雪の言葉が、今になって再び楓の心に重く響く。姉の言葉を聞くに、兄は全て自分の責としてけりを付けようとしているのだろうか。ならば自分がやろうとしていることは、それに無理矢理干渉しようとしている──ただ邪魔しようとしているだけなのか。自分は……

(それじゃあ、一体僕は何のためにここまで……!?)

──分からない。自分は一体、どうすれば──!

迷いは消えるどころかあっという間に膨れ上がり、楓の心を占めていった。その何とも言い難い苦痛に、思わず楓は堅く目を瞑る。

──と、

『馬鹿野郎、目を開けな!』

(──え……?)

突如、脳裏に響いた声に──言葉の内容ではなく、言葉自体に──触発され、楓は慌てて目を開けた。その目前に、銀の刃が襲い掛かる!

ギンッ!

鋭く重い音を立てて、守矢の刀と咄嗟に翳した楓の刃が拮抗し、微かな火花を散らす。どうやら楓の意識が守矢から逸れていた時間は、一瞬に近かったらしい。
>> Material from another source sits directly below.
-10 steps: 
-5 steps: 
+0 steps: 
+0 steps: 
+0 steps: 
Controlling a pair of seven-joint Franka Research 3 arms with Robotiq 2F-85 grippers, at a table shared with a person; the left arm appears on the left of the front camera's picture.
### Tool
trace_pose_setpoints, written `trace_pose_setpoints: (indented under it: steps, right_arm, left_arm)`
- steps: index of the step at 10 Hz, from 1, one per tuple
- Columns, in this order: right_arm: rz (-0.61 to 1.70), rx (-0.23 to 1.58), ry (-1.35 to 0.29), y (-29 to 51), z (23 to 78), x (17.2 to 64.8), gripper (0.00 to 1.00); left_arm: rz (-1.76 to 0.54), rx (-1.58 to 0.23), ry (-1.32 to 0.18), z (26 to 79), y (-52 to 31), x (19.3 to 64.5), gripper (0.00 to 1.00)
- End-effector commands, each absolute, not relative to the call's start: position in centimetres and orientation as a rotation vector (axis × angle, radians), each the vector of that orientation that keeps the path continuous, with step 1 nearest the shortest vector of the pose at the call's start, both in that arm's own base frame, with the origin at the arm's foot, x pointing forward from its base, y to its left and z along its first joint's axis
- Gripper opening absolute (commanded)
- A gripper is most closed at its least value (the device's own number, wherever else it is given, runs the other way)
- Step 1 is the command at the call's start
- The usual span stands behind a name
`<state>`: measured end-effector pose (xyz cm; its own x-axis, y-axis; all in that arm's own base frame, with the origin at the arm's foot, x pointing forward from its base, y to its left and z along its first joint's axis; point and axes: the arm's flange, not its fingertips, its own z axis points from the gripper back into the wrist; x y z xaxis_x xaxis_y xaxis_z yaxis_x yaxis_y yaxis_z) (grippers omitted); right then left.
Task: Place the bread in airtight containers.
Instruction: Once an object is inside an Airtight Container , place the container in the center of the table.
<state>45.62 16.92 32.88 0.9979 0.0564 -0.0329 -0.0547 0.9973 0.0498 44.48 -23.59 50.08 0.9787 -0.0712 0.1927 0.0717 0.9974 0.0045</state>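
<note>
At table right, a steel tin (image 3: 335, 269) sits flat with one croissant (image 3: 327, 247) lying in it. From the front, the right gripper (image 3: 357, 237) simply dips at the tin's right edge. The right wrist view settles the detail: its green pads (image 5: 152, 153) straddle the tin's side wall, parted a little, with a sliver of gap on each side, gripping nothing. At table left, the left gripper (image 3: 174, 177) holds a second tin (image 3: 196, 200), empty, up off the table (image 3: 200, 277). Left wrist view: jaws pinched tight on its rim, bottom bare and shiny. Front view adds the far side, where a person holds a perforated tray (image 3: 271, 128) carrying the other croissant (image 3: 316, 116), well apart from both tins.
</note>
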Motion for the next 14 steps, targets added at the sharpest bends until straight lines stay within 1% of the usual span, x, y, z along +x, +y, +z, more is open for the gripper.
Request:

だが、手負いの楓にその勢いを受け止め切れる訳が無く、背後の竹で退くことすらできない。が、

(────)

楓は瞬時に刀を前方に放り、水に飛び込むような格好の前転で、守矢の横をすり抜けた。そしてすり抜けた先で、楓は自分の放った刀を拾い上げる。

先程までの動きからは想像できないほどに、それは実に機敏で的確な動作だった。だがしかし、

(?)

それに疑問を感じたのは、楓自身だった。今の動作をしたのは──『自分じゃない』?

『迷いを持ったまま、あいつを斬れる訳がねえ』

また、先程の『声』が響く。間違いなく、脳裏だけに。

『今のお前じゃ、あいつを倒せない』

(何を──)

『声』の意味の取れない言葉に対し、楓が胸中で問いの言葉を紡ぐ前に──その答えは現れた。

──ドンッ!

「!?」

自分の体に強い衝撃が走り、楓は微かに身を震わせる。今の衝撃は──間違いなく、自分の『体の中』からのものだった。